What to work on: From the entries below, reproduce exactly the line containing "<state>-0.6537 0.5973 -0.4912", the line containing "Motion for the", and every line in between, with nothing added.

Data shown:

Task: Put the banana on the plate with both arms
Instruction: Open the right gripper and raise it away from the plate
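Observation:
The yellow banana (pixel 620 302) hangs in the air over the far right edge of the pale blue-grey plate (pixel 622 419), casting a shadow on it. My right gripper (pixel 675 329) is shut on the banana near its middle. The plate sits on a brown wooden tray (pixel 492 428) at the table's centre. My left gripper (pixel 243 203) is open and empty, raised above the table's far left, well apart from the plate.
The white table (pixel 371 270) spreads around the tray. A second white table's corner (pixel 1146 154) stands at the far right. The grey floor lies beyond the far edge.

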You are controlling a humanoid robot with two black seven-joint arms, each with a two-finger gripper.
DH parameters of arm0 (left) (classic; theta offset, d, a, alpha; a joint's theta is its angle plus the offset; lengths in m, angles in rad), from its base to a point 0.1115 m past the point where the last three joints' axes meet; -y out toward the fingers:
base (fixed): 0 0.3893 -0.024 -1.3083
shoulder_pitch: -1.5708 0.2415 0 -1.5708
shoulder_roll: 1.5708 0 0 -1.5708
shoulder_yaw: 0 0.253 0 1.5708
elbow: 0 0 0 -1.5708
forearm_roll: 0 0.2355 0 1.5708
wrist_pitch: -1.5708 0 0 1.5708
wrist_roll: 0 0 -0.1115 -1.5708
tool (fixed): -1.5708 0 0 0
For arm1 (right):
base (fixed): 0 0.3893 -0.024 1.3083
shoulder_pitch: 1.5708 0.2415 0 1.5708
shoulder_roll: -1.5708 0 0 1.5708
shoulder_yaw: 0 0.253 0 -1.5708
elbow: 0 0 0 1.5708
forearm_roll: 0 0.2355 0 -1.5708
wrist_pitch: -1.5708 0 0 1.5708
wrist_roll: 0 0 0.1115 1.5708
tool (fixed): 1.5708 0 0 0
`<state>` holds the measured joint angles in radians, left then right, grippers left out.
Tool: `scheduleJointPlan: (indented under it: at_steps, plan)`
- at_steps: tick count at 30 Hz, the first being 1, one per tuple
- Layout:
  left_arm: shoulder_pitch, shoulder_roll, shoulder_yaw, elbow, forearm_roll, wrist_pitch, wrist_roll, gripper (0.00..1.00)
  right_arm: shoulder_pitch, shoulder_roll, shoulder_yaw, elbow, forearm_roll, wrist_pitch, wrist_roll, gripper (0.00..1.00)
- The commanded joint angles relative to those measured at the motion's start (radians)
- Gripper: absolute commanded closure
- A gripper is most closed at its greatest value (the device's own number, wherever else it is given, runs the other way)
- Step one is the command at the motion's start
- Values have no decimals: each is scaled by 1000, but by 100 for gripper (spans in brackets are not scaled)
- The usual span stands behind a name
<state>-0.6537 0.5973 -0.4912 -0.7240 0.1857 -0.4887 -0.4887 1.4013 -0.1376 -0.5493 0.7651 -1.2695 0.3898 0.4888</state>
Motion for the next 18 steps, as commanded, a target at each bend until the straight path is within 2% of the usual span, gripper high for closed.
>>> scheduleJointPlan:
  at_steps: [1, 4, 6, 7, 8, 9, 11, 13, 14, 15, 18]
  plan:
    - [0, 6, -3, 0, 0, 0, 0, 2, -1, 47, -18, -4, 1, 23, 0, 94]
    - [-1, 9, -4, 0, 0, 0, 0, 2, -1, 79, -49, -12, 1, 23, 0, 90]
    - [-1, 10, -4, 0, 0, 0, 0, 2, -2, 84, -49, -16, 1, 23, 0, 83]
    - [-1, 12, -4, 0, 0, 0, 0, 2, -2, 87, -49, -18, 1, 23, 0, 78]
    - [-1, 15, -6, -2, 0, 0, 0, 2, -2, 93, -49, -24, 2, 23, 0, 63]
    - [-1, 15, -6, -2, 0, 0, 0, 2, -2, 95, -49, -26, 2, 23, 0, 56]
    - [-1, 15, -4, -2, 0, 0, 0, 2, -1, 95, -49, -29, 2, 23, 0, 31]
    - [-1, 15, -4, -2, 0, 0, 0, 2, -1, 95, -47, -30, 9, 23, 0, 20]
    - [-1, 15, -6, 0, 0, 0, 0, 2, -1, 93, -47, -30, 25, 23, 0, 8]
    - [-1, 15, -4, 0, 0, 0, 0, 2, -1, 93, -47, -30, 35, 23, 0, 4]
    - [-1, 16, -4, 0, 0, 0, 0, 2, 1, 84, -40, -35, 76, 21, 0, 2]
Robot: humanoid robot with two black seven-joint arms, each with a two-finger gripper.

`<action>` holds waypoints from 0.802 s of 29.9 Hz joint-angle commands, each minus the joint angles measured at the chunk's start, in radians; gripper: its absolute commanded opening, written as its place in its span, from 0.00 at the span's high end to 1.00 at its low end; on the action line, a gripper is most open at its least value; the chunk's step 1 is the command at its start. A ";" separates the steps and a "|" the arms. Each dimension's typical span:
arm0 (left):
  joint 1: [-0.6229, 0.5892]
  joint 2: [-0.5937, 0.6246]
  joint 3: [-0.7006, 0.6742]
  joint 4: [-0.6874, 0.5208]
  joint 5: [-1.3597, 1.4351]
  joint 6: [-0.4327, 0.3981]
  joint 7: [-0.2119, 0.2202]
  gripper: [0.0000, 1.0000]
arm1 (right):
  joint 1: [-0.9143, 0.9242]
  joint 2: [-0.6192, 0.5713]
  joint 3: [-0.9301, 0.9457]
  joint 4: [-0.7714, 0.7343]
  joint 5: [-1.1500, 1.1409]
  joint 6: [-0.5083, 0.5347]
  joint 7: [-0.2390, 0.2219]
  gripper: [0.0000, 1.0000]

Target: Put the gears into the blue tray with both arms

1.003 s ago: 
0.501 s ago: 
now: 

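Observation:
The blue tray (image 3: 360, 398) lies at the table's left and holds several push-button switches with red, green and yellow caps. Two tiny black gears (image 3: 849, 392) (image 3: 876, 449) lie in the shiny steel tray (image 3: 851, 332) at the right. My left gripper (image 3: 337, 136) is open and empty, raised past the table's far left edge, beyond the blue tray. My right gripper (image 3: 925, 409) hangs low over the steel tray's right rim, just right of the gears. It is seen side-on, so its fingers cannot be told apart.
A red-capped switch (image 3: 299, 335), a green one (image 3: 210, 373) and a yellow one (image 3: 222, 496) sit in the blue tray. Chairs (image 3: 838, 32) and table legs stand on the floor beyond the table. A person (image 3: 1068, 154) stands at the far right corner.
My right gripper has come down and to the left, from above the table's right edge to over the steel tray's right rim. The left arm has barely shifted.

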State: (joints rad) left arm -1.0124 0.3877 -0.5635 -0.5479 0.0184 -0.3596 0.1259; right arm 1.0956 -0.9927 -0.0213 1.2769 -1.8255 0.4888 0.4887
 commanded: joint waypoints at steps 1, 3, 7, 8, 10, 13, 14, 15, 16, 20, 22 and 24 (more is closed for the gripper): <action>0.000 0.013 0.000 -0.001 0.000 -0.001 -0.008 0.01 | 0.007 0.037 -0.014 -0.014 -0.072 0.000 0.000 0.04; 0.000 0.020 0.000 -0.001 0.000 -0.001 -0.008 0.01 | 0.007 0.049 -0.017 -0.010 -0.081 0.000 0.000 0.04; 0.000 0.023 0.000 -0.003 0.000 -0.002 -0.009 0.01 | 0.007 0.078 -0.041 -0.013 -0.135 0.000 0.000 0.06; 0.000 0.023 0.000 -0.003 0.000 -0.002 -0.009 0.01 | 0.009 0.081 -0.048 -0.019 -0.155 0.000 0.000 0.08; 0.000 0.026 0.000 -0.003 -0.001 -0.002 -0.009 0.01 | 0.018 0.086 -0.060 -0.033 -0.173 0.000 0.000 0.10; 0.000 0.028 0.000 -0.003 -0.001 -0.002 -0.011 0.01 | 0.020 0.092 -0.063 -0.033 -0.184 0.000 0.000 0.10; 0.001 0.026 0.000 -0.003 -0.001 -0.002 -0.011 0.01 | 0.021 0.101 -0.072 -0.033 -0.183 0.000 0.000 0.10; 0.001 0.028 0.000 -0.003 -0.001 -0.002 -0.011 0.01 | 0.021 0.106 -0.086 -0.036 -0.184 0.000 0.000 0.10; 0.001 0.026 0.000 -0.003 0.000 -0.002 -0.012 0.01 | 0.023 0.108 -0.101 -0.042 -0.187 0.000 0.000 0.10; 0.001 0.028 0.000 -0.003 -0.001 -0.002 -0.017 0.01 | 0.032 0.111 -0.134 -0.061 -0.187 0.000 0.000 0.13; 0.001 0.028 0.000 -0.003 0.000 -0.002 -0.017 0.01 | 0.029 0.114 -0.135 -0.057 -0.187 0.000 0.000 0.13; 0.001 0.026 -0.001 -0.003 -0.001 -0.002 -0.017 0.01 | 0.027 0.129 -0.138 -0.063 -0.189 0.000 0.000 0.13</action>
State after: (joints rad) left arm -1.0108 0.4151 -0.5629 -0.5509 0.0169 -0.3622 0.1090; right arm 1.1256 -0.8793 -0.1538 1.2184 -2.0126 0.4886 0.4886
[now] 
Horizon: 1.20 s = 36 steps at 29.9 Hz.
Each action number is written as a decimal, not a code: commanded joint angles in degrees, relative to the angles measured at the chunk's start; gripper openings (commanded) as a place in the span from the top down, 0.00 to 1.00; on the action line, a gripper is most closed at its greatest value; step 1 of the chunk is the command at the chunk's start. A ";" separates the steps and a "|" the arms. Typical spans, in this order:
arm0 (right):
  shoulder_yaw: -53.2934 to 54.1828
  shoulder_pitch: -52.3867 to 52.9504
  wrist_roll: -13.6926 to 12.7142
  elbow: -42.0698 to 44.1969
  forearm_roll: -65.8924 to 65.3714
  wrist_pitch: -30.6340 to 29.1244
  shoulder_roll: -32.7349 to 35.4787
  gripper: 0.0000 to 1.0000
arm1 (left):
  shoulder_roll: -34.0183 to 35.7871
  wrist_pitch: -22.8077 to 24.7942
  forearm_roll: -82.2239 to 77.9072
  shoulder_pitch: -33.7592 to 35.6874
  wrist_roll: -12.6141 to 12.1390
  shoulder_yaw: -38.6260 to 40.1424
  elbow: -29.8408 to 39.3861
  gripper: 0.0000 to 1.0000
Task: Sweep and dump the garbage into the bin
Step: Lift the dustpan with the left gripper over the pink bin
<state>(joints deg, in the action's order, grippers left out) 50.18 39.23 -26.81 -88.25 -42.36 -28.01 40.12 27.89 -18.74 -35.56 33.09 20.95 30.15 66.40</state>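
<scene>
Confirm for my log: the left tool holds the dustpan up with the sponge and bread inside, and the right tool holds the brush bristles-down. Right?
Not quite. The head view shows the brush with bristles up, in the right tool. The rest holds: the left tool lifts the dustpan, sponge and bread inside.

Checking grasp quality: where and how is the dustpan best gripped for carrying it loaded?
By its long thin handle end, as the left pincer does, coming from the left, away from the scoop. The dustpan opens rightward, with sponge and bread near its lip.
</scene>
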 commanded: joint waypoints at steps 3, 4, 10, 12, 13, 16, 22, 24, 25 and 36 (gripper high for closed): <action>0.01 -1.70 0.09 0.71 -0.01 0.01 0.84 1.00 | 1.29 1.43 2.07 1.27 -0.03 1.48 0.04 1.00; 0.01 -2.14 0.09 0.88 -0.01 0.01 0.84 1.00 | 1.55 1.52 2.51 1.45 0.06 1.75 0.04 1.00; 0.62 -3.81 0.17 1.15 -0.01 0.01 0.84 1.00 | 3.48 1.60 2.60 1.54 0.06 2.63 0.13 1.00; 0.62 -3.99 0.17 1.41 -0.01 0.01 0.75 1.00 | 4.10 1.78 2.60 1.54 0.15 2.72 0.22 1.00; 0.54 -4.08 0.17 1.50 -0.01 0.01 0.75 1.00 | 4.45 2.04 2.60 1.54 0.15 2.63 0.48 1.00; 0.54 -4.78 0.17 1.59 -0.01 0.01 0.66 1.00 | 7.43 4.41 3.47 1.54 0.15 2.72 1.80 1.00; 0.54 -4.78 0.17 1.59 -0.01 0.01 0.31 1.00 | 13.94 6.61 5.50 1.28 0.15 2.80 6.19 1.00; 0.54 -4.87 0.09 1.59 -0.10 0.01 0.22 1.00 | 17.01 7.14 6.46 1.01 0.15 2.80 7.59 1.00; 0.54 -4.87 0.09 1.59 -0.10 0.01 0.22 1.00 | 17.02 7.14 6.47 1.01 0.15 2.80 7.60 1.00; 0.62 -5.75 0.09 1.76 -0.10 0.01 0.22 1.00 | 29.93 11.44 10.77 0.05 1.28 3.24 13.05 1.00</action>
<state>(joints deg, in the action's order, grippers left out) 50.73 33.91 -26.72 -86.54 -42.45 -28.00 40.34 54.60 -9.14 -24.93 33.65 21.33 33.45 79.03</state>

Answer to the problem:
<state>-0.6537 0.5973 -0.4912 -0.7240 0.1857 -0.4887 -0.4887 1.4013 -0.1376 -0.5493 0.7651 -1.2695 0.3898 0.4888</state>
Motion for the next 18 steps, as commanded, a target at each bend until the straight path is within 2% of the usual span, gripper high for closed.

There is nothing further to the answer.